Jordan Levine

Personal information
- Nationality: American
- Born: June 30, 1986 (age 39)
- Height: 5 ft 8 in (173 cm)
- Weight: 180 lb (82 kg; 12 st 12 lb)

Sport
- Position: midfielder
- NLL draft: 47th overall, 2008 Philadelphia Wings
- NLL team: Philadelphia Wings
- MLL team Former teams: Washington Bayhawks New Jersey Pride Toronto Nationals
- Former NCAA team: University at Albany
- Pro career: 2008–

= Jordan Levine =

American lacrosse player

Jordan Levine (born June 30, 1986) is a midfielder lacrosse player for the Washington Bayhawks.

==Early life==
Levine, who is 5 feet, 8 inches tall, played baseball, basketball, and football at school. He started playing lacrosse when he was 13. As a high school senior he was captain of his Bethpage High School team, and was named All-Nassau County in football and basketball (where he played point guard).

==College==
As a freshman season at University of Albany, where he majored in History, he was All-America East Conference (AAEC) and All-Rookie Team in lacrosse. He was named to the 2006 AAEC First Team, and in 2007 he set the Albany’s single-season NCAA Division I record with 91 GBs, and was AAEC Championship Team and First Team. He was named to the Jewish Sports Review College All-America team in 2007 and 2008, and in 2008 was also named AAEC First Team.
Levine was named to the United States Intercollegiate Lacrosse Association (USILA) All-American Second Team in his junior year, and received an Honorable Mention the following year.

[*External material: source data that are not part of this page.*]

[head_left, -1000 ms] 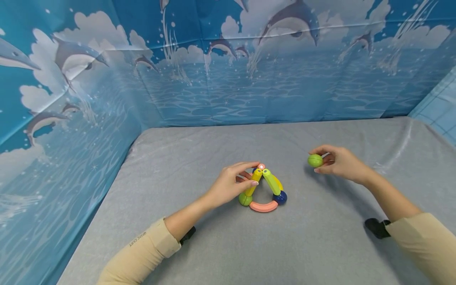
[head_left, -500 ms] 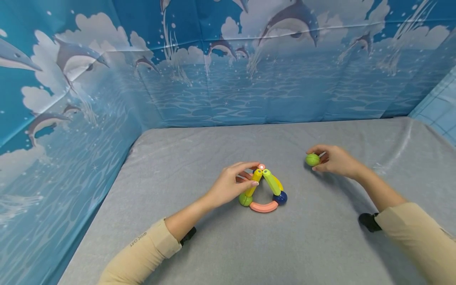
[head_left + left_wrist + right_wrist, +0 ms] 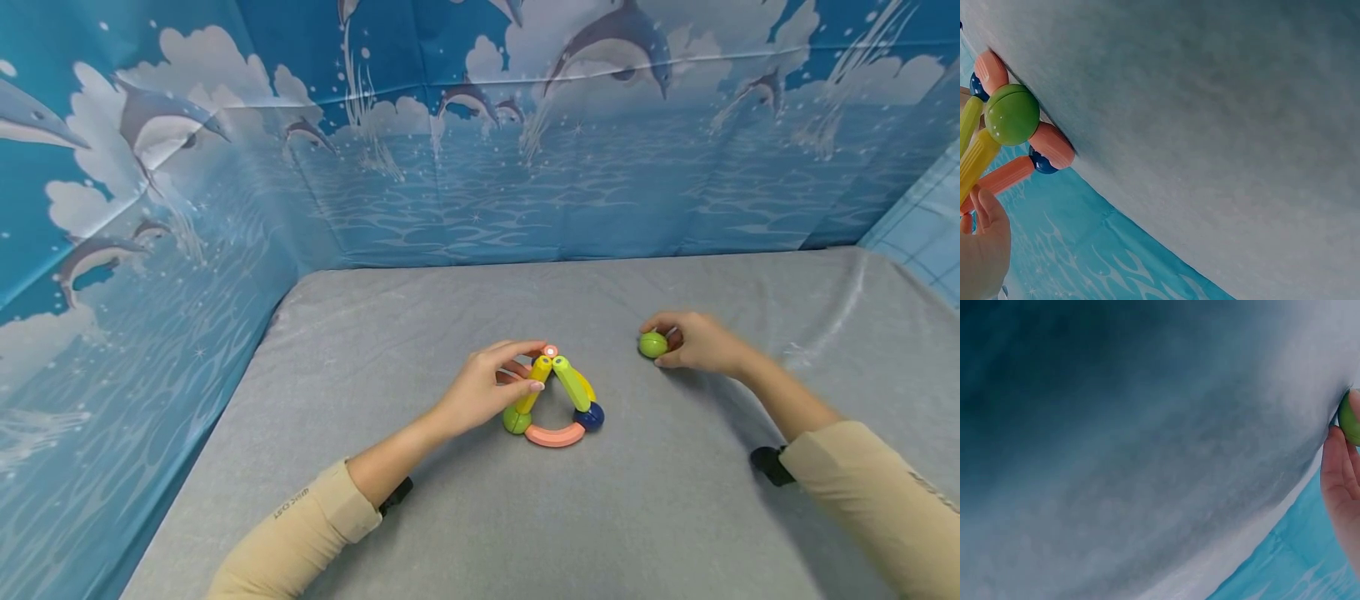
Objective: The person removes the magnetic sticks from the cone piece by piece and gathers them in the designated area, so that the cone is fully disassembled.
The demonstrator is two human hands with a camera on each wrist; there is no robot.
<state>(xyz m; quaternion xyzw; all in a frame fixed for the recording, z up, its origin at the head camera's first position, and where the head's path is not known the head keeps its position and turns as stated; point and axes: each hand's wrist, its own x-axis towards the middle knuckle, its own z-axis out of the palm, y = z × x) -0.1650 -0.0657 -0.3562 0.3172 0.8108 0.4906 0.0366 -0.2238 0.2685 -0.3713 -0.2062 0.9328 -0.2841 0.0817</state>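
Note:
My left hand [image 3: 487,382] holds the upper part of a small pyramid of toy building rods and balls, thumb across the yellow rod [image 3: 528,398] and index finger at the coral rod's round end [image 3: 551,352]. A lime rod [image 3: 572,383] leans against the yellow one at the top. The base shows a green ball [image 3: 1013,114], a navy ball [image 3: 590,416] and a curved coral piece [image 3: 555,436] between them. To the right, my right hand [image 3: 701,342] grips a loose green ball [image 3: 652,345] low at the grey cloth; fingers partly cover this ball [image 3: 1350,422] in the right wrist view.
Grey cloth [image 3: 450,308] covers the table. Blue dolphin-print curtains [image 3: 480,208] hang behind and along the left side. A black strap device [image 3: 771,465] sits under the right sleeve, and another [image 3: 396,496] under the left.
My right hand has moved a little left and down toward the cloth with the loose green ball. The left hand and the pyramid have stayed in place.

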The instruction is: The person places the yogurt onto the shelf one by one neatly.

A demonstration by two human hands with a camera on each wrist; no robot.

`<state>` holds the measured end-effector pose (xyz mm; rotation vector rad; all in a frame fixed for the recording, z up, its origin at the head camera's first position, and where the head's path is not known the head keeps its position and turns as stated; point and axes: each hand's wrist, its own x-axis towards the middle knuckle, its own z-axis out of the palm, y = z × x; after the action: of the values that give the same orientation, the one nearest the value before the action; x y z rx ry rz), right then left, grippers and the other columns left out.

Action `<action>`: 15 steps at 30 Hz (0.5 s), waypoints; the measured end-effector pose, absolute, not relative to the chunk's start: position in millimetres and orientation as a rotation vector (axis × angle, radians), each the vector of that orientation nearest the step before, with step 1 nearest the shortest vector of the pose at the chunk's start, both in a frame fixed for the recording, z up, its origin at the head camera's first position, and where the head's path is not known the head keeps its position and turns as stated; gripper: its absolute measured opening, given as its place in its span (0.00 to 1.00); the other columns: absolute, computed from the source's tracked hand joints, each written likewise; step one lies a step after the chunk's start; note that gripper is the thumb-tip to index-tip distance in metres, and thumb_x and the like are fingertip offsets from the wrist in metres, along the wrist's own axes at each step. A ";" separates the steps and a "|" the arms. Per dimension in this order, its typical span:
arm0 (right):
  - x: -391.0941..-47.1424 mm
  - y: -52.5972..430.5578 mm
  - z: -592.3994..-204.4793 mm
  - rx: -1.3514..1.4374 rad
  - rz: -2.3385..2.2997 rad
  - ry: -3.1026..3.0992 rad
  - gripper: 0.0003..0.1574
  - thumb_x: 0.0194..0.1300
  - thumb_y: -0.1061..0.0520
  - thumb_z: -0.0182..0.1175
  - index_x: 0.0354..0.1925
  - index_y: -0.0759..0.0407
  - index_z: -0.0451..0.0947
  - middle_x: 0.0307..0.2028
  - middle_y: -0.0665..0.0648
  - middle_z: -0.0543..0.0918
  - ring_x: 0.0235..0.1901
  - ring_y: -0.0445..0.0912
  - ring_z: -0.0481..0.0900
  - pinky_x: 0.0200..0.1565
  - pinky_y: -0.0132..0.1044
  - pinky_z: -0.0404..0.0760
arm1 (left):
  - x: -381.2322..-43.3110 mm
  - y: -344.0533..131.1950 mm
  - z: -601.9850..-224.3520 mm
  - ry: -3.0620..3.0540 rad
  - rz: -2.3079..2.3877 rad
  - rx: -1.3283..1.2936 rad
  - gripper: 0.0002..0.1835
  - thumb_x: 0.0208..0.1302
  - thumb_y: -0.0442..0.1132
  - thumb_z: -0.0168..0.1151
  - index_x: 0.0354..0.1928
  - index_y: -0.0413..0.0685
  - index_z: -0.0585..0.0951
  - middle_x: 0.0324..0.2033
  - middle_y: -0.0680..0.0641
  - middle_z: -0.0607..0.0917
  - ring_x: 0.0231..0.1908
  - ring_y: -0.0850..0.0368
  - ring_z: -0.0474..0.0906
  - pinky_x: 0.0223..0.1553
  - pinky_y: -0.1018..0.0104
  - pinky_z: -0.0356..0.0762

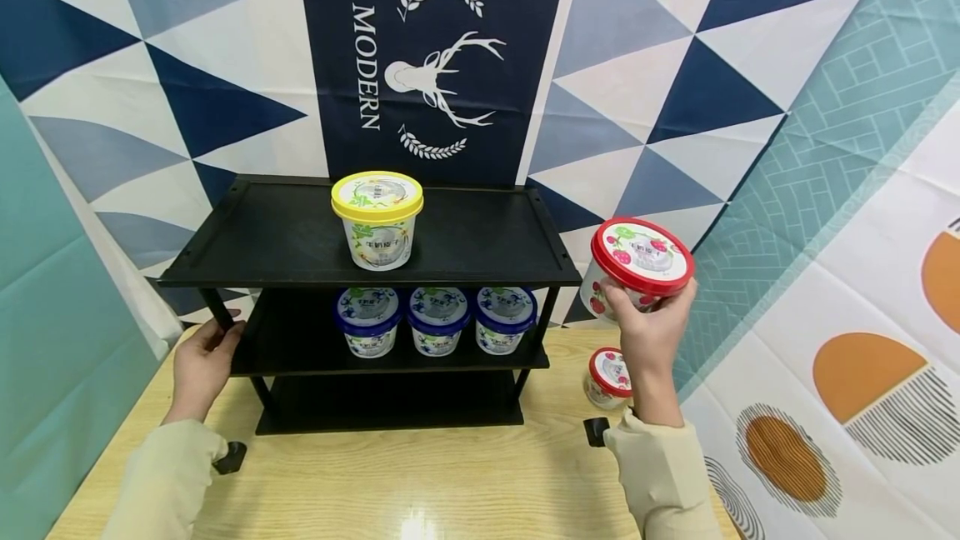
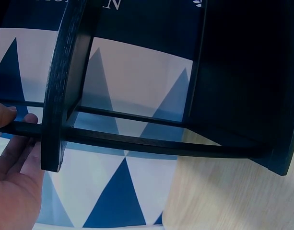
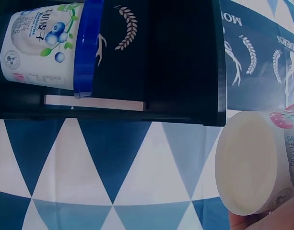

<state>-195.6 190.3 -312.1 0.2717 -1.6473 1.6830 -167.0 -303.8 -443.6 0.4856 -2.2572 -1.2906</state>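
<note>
My left hand [image 1: 202, 365] grips a left upright post [image 1: 216, 307] of a black tiered shelf rack [image 1: 480, 227]. The left wrist view shows thumb and fingers around that post [image 2: 23, 128]. Beside the rack's right end, my right hand [image 1: 652, 336] holds a red-lidded tub with a strawberry print [image 1: 643, 255], raised and tilted. Its pale base [image 3: 247, 163] faces the right wrist camera. A yellow-lidded tub [image 1: 378, 223] stands on the top board. Three blue-lidded tubs stand in a row on the middle tier, among them the rightmost tub [image 1: 504, 322].
Another red-lidded tub [image 1: 609, 377] stands on the wooden table [image 1: 420, 482], right of the rack and partly behind my right wrist. The bottom board [image 1: 390, 411] rests near the table surface. A patterned wall cloth [image 1: 247, 65] hangs directly behind the rack.
</note>
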 end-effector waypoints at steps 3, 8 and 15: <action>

Dartmouth's head coach Bill Wilson said in September 2007: The biggest X-factor for Albany is Jordan Levine.... He's willing to go to the goal at any time. He's willing to push the tempo any time, and if you let him take his right hand down the alley, he can shoot on the run as well as most guys.... he sneaks up on you, and he's the fastest guy we saw all year.

Albany head coach Scott Marr called him "an outstanding athlete". In February 2008, Quint Kessenich of ESPN wrote: "Jordan Levine is legit".

His career totals were 57 goals, 56 assists (eighth on Albany's all-time list), and 321 ground balls.

==Pro career==
He was selected by the New Jersey Pride as the 10th pick in the first round of the 2008 MLL Collegiate Player draft. As a rookie, he had 14 points on 5 goals and 9 assists for Toronto.

He played for the Toronto Nationals as they won the Major League Lacrosse (MLL) championship in 2009.

In February 2010 he was traded from Toronto to the Washington Bayhawks along with attackman Jeff Zywicki and defenseman Nick O’Hara for Kevin Huntley, midfielder Josh Sims, and two draft picks. Washington General Manager Spencer Ford said: "Jordan Levine is an unbelievable transition midfielder who can play D, run between the lines and score. He will help us in a big way."